Top Lyme and tick-borne disease stories of 2015
Some of the top stories on Lyme and tick-borne diseases for 2015 included a list of celebrities and wealthy businessmen stepping out publicly to share their own personal struggles with the illness. Such openness has generated global awareness about the devastating impact Lyme disease can have on any individual, regardless of your social status or income level.
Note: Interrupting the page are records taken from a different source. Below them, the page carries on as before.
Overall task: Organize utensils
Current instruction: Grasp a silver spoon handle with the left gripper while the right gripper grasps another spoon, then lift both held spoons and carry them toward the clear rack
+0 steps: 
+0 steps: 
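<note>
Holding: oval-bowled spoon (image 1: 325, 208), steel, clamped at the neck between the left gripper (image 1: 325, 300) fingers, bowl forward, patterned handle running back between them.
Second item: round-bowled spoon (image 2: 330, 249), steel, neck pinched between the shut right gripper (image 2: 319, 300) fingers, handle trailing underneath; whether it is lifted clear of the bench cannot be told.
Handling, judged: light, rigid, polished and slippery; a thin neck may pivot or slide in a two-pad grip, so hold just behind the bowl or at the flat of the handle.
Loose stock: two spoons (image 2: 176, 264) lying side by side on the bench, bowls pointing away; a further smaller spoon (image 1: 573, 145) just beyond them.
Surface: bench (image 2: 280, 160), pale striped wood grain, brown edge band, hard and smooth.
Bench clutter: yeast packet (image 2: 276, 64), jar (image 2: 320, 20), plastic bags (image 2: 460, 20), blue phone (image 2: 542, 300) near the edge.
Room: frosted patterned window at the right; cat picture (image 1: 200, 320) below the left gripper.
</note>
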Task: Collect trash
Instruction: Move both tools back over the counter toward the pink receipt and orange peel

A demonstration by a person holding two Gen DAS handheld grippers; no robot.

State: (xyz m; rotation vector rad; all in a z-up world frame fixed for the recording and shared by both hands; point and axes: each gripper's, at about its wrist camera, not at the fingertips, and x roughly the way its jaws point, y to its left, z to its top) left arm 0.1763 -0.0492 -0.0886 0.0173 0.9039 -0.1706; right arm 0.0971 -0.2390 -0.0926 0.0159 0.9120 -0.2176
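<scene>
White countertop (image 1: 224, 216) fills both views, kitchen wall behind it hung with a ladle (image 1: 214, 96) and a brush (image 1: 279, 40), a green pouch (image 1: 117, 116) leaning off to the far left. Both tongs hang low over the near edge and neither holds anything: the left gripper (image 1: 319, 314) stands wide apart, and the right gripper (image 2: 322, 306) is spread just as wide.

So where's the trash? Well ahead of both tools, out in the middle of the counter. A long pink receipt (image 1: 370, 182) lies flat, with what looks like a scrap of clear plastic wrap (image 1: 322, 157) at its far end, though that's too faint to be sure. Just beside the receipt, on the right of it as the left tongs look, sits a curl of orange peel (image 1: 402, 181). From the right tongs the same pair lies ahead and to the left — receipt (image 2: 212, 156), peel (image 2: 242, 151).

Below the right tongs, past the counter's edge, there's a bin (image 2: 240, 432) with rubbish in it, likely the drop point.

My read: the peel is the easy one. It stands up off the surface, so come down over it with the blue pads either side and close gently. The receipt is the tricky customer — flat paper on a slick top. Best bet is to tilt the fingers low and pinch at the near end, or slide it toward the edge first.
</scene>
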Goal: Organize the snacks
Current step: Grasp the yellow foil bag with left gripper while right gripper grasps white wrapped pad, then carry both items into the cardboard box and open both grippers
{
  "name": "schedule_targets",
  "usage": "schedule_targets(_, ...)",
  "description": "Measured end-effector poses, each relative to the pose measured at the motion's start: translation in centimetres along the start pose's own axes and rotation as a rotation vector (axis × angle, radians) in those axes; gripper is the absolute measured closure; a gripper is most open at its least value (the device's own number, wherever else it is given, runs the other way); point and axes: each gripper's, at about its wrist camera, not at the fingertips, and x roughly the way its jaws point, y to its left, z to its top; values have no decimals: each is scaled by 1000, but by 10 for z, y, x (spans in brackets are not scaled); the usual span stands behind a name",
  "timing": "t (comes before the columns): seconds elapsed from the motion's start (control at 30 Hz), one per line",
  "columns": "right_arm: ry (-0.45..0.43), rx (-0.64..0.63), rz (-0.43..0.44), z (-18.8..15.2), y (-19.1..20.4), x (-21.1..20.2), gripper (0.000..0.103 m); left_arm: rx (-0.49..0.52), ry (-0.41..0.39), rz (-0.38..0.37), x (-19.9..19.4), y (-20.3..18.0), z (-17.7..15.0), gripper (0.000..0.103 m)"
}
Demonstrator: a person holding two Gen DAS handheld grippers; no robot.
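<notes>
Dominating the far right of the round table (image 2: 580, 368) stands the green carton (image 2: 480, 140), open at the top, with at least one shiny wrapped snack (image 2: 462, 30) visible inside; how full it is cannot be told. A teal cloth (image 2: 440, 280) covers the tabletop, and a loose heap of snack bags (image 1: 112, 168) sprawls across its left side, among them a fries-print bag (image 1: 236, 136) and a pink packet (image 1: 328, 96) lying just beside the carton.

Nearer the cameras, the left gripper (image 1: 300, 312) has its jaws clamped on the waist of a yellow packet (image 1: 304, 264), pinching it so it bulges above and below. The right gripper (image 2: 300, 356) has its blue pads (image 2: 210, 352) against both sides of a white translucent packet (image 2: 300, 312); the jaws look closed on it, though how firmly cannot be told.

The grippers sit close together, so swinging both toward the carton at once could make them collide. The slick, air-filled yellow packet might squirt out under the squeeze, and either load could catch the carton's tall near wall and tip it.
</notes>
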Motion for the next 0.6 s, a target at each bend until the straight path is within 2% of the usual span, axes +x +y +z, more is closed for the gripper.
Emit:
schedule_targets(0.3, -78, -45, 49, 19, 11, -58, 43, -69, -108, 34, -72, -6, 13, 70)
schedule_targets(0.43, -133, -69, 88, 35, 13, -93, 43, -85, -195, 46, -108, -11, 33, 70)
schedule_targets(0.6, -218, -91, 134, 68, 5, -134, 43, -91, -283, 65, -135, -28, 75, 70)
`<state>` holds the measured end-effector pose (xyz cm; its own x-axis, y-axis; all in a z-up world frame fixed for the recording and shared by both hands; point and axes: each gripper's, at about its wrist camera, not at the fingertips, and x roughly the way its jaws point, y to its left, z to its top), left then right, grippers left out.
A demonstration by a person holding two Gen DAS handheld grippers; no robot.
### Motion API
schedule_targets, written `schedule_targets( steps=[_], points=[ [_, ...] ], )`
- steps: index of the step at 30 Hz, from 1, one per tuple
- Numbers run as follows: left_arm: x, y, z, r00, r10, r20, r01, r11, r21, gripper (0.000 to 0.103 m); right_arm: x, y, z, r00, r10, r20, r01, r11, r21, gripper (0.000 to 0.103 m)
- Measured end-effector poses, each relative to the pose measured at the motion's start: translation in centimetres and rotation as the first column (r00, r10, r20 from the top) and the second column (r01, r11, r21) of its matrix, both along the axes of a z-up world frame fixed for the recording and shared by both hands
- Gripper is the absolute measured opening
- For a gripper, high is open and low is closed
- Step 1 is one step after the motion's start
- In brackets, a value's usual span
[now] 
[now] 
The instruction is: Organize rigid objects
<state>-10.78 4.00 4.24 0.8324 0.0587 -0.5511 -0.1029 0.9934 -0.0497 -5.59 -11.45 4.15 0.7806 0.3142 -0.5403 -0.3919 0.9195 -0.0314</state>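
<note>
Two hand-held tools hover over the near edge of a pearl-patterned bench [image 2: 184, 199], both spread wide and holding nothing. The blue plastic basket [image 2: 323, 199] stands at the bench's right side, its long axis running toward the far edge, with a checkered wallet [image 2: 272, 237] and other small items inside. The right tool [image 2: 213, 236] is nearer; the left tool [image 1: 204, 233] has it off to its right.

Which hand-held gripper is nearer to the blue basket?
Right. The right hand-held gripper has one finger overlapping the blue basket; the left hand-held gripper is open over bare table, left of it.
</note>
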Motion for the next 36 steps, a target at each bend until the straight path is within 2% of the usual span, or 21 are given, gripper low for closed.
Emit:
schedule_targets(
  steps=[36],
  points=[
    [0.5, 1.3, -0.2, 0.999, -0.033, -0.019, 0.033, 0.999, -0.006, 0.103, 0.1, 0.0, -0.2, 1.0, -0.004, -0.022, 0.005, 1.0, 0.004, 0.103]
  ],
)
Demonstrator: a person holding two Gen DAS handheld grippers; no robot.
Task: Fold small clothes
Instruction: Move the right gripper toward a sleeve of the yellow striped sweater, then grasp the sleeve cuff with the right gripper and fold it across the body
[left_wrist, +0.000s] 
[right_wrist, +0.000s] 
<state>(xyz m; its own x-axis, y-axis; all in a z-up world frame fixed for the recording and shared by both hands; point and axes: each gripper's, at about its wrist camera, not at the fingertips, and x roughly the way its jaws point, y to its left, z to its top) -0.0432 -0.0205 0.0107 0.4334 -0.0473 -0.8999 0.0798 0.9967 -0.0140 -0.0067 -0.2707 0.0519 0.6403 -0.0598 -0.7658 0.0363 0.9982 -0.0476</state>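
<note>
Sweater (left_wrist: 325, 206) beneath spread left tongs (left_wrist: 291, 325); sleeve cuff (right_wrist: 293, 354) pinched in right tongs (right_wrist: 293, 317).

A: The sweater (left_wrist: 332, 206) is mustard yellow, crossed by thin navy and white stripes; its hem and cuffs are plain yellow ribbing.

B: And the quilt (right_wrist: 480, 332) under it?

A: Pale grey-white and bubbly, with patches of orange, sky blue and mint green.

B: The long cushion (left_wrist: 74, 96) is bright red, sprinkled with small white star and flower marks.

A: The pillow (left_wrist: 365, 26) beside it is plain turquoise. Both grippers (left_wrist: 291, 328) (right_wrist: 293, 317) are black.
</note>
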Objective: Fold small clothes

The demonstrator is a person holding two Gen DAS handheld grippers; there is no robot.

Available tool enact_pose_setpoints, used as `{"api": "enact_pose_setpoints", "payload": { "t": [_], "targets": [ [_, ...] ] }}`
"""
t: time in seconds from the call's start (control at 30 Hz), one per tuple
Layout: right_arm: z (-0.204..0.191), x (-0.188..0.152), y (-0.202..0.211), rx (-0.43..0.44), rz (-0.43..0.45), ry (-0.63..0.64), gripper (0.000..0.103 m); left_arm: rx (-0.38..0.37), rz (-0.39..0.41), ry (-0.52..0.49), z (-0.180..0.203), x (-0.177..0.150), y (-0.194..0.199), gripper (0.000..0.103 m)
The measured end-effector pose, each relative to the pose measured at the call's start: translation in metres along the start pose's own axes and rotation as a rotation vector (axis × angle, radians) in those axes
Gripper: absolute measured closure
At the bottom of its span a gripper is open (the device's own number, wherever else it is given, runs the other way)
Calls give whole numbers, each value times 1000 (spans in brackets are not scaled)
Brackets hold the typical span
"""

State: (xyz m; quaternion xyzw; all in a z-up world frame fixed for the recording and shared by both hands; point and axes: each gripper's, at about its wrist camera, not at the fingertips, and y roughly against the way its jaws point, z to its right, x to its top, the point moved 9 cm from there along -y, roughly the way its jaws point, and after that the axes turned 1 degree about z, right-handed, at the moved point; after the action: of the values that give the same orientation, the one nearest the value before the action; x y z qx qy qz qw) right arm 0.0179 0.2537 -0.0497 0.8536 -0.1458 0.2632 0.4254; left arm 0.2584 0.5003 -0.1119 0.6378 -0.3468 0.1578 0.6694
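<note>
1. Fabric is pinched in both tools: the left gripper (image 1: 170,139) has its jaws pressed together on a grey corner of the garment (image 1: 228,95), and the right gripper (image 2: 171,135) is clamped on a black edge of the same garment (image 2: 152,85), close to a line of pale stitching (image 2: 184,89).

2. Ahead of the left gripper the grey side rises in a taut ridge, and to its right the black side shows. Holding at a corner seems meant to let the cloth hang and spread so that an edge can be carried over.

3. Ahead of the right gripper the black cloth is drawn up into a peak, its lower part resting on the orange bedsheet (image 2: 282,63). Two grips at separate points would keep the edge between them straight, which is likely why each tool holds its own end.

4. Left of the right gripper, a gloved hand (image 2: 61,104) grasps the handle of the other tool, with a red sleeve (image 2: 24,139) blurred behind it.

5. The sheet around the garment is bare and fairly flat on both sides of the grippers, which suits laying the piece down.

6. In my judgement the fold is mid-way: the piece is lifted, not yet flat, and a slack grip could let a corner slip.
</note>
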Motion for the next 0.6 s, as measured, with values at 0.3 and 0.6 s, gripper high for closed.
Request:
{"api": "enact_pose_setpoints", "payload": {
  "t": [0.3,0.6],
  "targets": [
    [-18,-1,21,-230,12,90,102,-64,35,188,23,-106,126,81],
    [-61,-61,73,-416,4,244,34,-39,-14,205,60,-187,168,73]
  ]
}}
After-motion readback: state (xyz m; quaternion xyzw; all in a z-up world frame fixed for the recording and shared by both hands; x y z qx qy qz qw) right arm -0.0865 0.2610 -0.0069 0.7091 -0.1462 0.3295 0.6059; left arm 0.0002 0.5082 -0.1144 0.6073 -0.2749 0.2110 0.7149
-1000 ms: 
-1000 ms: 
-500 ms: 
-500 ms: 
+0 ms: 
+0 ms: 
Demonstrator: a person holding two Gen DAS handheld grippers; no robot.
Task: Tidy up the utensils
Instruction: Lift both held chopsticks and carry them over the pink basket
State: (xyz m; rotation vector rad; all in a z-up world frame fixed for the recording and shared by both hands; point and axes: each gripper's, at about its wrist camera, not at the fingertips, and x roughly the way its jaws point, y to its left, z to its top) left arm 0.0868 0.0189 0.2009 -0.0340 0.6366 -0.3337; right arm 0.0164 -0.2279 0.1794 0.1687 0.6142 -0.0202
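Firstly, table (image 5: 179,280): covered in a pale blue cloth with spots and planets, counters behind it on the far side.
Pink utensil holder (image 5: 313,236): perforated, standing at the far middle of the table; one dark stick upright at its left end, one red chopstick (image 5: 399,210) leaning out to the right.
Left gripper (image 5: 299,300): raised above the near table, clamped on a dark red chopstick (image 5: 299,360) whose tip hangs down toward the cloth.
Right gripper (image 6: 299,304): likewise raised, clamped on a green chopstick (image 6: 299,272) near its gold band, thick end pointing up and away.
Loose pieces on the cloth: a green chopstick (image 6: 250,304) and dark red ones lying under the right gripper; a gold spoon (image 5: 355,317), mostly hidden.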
by Daniel J. Cameron, MD, MPH
As the year comes to a close, we look back at some of the top news stories for 2015.
1. Steven A. Cohen’s Foundation Donates $6.5M to Lyme Disease
“I was shocked to learn how many people suffer from Lyme disease in silence, and how much we still need to do to raise awareness and help find a cure,” said Alex Cohen, President of the Steven & Alexandra Cohen Foundation. This gift is incredibly personal to me as I have experienced, first-hand, the chronic and debilitating side effects of this relatively unknown disease. We share Bay Area Lyme Foundation’s desire to find a cure for Lyme disease and hope that this gift will help pave the way to that important work.”
2. The Insanity of Lyme Disease, Part 2: The Doppelganger in the Abstract
“Daniel Cameron, M.D., a physician who specializes in Lyme disease, discussed the case in a recent blog post. Cameron talks about the difficulty in diagnosing Lyme with the standard ELISA and Western blot tests that are used by most physicians, and also points out that the patient was not treated for babesia, a common Lyme coinfection, despite having had a positive Babesia test.”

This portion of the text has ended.